С этого дня я оставил попытки проникнуть в его жилище через озеро. Очевидно, этот вход охранялся слишком хорошо, особенно с тех пор, как Эрик узнал, что он известен мне. Но я не сомневался, что должен быть и другой, потому что не раз видел, как Эрик исчезал на третьем этаже подвала. Я пытался выследить его, но не мог понять, каким образом он это делал.
Не устану повторять, что с тех пор, как нашел Эрика поселившимся в Опере, я жил в постоянном ужасе перед его ужасными фантазиями, и не в том, что касалось меня, конечно, – прежде всего я боялся за других[47]. И когда в театре происходил какой-нибудь несчастный случай, какое-нибудь роковое событие, я всегда говорил себе: «это может быть Эрик!..» с таким же постоянством, с каким другие люди вокруг меня говорили: «Это Призрак!»
Сколько раз я слышал, как люди произносили эту фразу и улыбались… Несчастные! Если бы они знали, что этот Призрак существует во плоти и намного более ужасен, чем та призрачная тень, о которой они болтали, клянусь, они перестали бы смеяться! Если бы они знали только, на что способен Эрик, особенно в таком удобном для маневров пространстве, как Опера! И если бы они могли прочесть мои ужасные мысли!..
Тревога во мне росла. Хотя Эрик важно и торжественно объявил мне, что он сильно изменился и стал добродетельнейшим из людей после того, как сумел «стать любимым ради себя самого» – фраза, которая сразу же привела меня в полное недоумение, – я не мог не содрогаться, думая о монстре.

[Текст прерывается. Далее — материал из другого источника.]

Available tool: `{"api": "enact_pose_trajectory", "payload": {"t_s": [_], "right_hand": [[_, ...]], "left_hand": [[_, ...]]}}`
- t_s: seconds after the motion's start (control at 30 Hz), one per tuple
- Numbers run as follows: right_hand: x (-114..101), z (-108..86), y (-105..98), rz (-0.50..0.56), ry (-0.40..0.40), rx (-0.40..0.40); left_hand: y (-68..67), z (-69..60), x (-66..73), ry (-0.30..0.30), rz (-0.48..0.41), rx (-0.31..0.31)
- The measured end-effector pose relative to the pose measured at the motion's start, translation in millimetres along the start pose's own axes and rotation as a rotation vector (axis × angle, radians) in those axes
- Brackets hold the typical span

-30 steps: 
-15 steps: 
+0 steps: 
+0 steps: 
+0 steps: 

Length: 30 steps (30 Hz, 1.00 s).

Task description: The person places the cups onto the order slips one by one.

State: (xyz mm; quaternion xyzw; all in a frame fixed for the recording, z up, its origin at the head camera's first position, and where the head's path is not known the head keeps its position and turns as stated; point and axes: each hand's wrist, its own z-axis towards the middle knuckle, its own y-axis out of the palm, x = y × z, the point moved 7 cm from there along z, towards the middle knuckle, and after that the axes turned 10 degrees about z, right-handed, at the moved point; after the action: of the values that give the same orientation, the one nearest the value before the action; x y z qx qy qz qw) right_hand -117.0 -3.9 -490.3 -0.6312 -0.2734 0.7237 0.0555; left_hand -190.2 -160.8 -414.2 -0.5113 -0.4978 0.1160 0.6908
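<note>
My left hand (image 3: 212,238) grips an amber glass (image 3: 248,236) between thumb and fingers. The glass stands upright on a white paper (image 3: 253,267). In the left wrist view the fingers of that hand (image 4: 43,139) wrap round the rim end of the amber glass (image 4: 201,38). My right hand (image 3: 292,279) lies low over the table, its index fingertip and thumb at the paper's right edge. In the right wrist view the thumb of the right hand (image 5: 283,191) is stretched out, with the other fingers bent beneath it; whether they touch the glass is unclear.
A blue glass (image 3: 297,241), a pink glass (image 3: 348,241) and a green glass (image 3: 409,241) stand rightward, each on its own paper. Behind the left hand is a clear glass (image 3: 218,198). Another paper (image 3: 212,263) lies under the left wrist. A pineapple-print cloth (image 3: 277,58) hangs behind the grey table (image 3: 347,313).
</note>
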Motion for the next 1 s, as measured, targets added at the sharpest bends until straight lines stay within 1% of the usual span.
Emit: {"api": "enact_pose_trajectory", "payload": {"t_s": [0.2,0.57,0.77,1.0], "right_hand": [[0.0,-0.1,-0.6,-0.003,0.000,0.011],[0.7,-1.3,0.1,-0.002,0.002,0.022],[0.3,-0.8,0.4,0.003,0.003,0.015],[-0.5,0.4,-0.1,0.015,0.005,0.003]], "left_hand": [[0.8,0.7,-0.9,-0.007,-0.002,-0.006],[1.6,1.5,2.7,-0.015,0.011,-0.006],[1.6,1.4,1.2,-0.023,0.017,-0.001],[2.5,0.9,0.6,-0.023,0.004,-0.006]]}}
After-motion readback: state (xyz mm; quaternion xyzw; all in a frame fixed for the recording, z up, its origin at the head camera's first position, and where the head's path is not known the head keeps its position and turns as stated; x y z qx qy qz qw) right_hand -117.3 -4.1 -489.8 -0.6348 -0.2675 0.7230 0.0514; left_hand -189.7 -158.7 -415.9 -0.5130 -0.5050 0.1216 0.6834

Его ужасное, уникальное и отталкивающее уродство подвергло самому тяжкому испытанию его человечность, и мне часто приходило в голову, что он снял с себя всякие обязательства по отношению к человеческому роду. Тот хорошо знакомый мне хвастливый тон, каким он рассказывал мне о своих любовных победах, только усилил мое беспокойство, потому что я предвидел, что это станет причиной новых и еще более ужасных драм, чем все предыдущие. Я знал, до какой высочайшей степени отчаяния может дойти боль Эрика, и фразы, которые он обронил, наполняли мои мысли страхом, смутно предвещая самую жуткую катастрофу.